In the data, extract each line that holds the string "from".

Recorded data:
• • • • •
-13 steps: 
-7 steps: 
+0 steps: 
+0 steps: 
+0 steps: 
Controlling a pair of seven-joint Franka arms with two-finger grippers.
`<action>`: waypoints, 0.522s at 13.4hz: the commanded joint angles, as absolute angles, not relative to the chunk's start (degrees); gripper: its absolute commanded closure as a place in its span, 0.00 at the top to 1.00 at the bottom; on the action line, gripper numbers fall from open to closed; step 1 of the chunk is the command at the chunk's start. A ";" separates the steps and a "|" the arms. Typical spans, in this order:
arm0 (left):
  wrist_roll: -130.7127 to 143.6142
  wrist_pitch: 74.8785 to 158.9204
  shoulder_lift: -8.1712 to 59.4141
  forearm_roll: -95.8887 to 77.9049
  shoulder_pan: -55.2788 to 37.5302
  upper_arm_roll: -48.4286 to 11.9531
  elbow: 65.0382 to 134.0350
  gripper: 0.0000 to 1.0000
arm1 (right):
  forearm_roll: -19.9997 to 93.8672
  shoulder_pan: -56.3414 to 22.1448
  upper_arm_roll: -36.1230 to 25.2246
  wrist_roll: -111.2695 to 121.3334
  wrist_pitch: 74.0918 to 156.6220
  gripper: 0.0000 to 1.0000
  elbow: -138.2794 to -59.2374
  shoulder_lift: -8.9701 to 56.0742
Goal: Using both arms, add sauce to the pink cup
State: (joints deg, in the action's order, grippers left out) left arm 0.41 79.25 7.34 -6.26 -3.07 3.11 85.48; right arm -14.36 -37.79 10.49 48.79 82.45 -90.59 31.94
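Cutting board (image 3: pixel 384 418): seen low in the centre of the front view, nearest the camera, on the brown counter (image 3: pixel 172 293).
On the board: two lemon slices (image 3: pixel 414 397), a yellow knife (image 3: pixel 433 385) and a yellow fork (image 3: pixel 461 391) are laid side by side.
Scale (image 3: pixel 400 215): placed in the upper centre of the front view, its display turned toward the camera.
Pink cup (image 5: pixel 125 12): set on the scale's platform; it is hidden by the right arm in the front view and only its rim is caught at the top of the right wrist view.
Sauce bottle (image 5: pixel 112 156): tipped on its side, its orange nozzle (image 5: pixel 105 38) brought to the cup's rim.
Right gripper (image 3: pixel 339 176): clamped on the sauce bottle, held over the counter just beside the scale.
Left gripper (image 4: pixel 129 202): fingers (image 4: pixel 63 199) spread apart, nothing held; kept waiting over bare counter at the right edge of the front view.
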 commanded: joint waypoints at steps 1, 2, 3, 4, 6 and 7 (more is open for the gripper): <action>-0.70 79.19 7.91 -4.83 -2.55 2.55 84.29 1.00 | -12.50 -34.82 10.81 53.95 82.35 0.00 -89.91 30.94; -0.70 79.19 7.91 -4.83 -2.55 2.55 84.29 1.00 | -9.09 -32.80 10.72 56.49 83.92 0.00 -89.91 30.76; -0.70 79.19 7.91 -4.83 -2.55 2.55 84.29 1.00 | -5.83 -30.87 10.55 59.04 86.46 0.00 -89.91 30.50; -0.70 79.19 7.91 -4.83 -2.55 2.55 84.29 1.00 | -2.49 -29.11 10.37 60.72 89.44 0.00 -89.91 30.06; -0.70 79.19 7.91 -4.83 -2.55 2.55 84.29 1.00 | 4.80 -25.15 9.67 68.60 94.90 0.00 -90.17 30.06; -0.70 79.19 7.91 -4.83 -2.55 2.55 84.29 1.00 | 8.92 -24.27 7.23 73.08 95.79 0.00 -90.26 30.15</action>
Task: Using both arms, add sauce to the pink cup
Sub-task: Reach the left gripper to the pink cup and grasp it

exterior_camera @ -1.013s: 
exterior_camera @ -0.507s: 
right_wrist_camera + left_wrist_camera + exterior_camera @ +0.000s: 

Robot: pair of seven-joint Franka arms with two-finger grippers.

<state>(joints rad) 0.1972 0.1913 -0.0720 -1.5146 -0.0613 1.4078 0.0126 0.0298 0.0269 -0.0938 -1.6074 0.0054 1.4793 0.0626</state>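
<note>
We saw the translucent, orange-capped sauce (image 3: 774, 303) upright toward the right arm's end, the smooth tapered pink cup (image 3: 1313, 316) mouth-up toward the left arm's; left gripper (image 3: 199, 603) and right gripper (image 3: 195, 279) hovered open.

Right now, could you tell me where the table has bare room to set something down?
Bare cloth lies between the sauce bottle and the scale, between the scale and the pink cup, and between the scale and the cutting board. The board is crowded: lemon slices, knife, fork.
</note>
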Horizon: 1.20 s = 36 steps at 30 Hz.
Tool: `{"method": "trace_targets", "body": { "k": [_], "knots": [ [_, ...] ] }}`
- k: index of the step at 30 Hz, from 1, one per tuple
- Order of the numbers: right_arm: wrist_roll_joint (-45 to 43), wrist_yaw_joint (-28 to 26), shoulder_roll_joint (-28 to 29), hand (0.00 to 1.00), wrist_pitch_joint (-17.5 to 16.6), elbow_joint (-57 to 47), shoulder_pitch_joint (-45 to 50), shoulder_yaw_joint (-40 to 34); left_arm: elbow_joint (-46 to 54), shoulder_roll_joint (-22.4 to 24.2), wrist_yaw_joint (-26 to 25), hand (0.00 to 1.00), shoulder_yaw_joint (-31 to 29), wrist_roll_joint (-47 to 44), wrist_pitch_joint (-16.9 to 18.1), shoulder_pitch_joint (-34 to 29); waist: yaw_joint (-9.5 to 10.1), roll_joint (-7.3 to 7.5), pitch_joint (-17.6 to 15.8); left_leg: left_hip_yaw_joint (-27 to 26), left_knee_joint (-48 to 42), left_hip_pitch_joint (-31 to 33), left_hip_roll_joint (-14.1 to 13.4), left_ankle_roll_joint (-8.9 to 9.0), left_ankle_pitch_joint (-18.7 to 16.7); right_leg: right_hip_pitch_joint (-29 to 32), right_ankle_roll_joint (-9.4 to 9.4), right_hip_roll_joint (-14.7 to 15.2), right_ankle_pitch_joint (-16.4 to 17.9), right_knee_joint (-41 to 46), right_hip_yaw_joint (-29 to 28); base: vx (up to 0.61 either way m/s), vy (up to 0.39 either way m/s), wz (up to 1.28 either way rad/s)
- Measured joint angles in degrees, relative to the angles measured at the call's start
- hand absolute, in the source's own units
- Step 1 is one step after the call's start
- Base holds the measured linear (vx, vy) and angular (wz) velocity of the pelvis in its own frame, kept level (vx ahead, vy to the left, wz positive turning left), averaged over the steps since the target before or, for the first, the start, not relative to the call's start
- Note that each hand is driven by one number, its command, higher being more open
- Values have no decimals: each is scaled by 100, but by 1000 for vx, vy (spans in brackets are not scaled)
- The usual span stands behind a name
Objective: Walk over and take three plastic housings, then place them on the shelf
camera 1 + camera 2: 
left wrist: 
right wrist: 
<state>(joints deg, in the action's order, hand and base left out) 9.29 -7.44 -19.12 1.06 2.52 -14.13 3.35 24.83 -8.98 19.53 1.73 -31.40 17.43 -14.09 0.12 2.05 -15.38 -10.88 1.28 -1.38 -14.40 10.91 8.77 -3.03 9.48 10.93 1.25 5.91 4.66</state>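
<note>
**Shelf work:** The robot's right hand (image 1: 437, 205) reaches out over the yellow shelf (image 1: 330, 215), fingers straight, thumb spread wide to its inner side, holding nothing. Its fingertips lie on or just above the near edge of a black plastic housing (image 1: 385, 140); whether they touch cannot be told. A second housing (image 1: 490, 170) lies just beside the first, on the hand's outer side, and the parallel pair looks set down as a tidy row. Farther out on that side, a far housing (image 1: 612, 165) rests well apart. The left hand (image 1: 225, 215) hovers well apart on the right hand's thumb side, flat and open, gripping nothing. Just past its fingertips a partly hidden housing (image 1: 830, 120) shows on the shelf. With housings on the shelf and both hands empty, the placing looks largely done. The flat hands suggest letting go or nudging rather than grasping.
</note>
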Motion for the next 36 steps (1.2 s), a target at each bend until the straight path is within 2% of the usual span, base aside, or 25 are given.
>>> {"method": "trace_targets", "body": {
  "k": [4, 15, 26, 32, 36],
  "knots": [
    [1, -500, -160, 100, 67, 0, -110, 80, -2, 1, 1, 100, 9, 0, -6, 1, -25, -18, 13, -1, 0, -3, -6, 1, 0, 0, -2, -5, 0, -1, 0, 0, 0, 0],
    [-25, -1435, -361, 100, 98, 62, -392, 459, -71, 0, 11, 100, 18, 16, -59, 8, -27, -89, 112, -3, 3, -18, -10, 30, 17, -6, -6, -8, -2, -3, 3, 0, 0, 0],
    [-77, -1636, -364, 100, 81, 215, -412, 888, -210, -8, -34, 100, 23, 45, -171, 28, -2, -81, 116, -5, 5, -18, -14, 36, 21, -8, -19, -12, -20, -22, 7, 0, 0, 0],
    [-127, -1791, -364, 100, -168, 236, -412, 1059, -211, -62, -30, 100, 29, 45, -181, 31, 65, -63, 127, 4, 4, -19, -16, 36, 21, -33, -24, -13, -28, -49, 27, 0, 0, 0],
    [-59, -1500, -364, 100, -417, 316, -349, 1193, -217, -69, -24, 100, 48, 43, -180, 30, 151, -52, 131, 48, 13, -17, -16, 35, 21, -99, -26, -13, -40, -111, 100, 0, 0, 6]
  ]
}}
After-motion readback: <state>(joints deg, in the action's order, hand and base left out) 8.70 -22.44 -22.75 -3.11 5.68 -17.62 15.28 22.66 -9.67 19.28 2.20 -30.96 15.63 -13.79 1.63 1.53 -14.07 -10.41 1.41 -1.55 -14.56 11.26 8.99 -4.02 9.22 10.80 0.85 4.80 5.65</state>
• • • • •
Result for this task:
`<action>`: waypoints, 0.522s at 13.4hz: the commanded joint angles, as absolute angles, not relative to the chunk's start (degrees); gripper: its absolute commanded closure as a place in its span, 0.00 at the top to 1.00 at the bottom; on the action line, gripper numbers fall from open to closed; step 1 of the chunk is the command at the chunk's start. A ";" separates the steps and a "|" the arms. Typical spans, in this order:
- k: index of the step at 30 Hz, from 1, one per tuple

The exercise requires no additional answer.